There was a time when you didn't walk through the park, certainly not at night. And now, you're there at all hours of the day. Because I've lived in this neighborhood, I know we don't really have that many stores or places to get coffee. There was one tiny wine bar before we opened, so I saw this opportunity. I opened on Myrtle Avenue because it was a step away from the crowds — I thought we could use some love over here.
In the year and a half I've been here, there have been new amazing restaurants and huge retail spaces coming up. The Navy Yard and Center Studios are getting busier every day, and there's Pratt down the street. The foot traffic I've seen has nearly doubled in the past year. It's a great home base, and it'll just continue to get better here.
Is that how people have discovered you, by foot traffic?
It's mostly word-of-mouth. Jill Lindsey is a place you have to seek out, especially for the wellness events since they're downstairs. But now there are repeat clients, and then people come upstairs and have a glass of wine and shop. It took a little time for us to get here, but now I can tweak things in a way so people can experience another level of business that they can't get anywhere.
Are you here every day?
Almost. I'm opening a tiny second location in Los Angeles soon, so I'm there often. I've been so New York-focused with designers, but now I'm getting to meet more artisans and designers in LA, too.
You sell things that you make, you sell things that other people make, you have a café and a wellness center, you do events, and you're planning to expand. How do you balance everything?
You know, I don't even think about it. Because I am here a lot, I can manage all the things and how they work. This is a really dynamic format. We have at least one event a day, and sometimes we have five. It's an opportunity — a lot of the people who host events here are just starting out, so we're working with them right from the beginning, and I rarely say no.
What I love doing is mashing up events. I had a facialist and one of our wine reps come together to do a smaller wine class with four wines, and then you got to make your own facial mask incorporating those elements — how the wine was grown, grapes, plant-based ingredients. Those are my favorite events, when it goes back to community.
You're running this business by yourself, without investors — what are some of the other struggles you've come up against?
Managing funding on a small scale is a very hard thing to do. I don't come from a retail background, so I don't know the flows of business. I didn't even know how busy we were going to be at Christmas — I thought we were all going to be home early on Christmas Eve, and then I was slammed until 8 p.m. I sent everyone home, but I stayed open.
But those are the learnings I'm taking from this. And because the people who work here love and support it so much, they're going to do what it takes to make it amazing. It's really love-focused.
Do you have a five-year plan?
I have a 20-year plan. You start slow, you do what you do best, and then you grow. But I'm driven: I want JL Hotels, JL Cafés, JL Wellness — the ability to diversify is huge. But how this all started? I manifested it. I was like, "This is what I want to do, I know it."
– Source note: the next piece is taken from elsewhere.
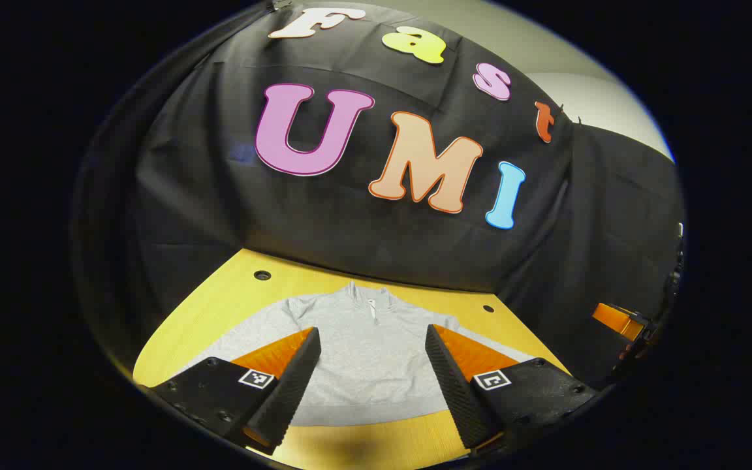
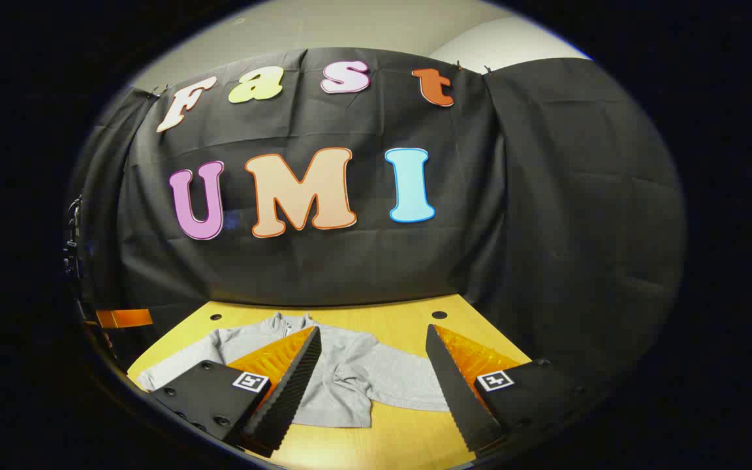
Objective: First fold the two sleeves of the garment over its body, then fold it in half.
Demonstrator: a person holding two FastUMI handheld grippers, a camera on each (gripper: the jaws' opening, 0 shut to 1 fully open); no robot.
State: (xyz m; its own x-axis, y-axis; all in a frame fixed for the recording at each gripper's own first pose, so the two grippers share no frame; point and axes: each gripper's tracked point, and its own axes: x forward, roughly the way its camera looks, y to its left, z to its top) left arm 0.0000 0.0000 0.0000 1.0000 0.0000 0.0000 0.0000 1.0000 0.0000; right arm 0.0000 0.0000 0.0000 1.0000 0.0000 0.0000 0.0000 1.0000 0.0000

I want hotels, and stores, and cafés, but I want them all to be incorporated with people and making their dreams come true. It's not a traditional business. I'm looking for the right partner to grow.
It sounds like worldwide domination.
I wake up every day excited. I look forward to so many things — my dreams are huge. I feel like I was meant to do this. We have the right staff and the right purpose and the right product, so we can do anything.